AAJ: I think one of the great things about jazz is that you can take various influences and explore them and create something new, which is like what you do with your music.

JC: I see other artists who aren't jazz artists but are doing similar things, like Bjork, Brad Mehldau, and all these artists who are creating their own sounds, and that is why jazz is so great, because it is so open to that. It is so malleable it is the widest path to take you wherever you want to go.

AAJ: You create new adaptations to songs that are already thought to be great in their own right, like songs from the Great American Songbook. Do you ever feel the pressure to make a cover song great in a new way, or do you feel that it is at all expected of you to make it completely your own?

JC: When I think of a song I want to do, it is because I have an idea for it. I don't really pick songs and say to myself, "How can I make this different? It is normally more about hearing a great song that I love and having a way to approach it. If I was just going to take a song and make it different, I don't think that it would have the same kind of passion connected to it. For instance, when I did Jimi Hendrix's "Wind Cries Mary, apart from the fact that I loved it, I had this crazy dream about Dr. John and Hendrix having it out together. From that moment on the idea was born, and it comes in those types of impulses. I'm always thinking about ideas, lyrics, chords, and songs, so I'm never really short on ideas.

AAJ: Were you at all surprised by the success of your most recent release, Catching Tales?

JC: Well, I think it is always going to be difficult following up to an album as successful as Twentysomething. I didn't expect one thing or the other I just made music that I believed in.

AAJ: Every artist hopes to leave their mark through their music, what do you hope yours to be?

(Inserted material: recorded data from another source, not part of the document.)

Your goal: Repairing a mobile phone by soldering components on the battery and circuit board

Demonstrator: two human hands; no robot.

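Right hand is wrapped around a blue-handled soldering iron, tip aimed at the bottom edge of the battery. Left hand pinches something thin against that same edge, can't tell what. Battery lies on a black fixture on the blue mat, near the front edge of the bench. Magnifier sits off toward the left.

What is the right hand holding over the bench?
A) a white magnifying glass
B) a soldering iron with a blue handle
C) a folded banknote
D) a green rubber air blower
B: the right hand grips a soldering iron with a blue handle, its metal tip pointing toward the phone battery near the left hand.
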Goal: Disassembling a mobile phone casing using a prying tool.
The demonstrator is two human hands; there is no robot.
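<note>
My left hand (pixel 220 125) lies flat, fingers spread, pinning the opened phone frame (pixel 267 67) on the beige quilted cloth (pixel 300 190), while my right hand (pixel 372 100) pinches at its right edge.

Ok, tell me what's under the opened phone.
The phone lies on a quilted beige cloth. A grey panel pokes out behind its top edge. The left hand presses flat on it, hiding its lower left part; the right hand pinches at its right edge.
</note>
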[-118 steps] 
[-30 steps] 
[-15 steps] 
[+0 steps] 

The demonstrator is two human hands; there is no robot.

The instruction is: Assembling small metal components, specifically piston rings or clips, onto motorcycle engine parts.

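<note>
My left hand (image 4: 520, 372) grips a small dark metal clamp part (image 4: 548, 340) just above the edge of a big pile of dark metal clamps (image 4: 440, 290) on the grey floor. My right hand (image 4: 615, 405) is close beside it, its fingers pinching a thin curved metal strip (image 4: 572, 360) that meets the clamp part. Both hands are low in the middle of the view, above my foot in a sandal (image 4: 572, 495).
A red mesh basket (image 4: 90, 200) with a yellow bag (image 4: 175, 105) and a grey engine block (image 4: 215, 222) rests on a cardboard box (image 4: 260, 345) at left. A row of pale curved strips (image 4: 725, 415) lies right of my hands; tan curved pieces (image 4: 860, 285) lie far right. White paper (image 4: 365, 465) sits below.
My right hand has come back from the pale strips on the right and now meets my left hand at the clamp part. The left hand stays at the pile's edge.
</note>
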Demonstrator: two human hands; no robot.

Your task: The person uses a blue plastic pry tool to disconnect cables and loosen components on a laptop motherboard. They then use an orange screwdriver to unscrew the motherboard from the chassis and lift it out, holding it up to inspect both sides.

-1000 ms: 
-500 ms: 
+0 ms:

JC: All I have ever really wanted to do is be a great musician. Long before I ever had a career, I just wanted to play well and play with good musicians. It sounds maybe over modest, but that is still really all I want to do—be a really good player. Careers don't last very long these days, just having a career that lasts longer than ten years is a big enough deal in the industry today, so that would be a good start, at the end of all that, I would like to be regarded as someone who could really play, really sing, and really write. I don't need to shift another ten million units I would just like to be regarded as a great musician."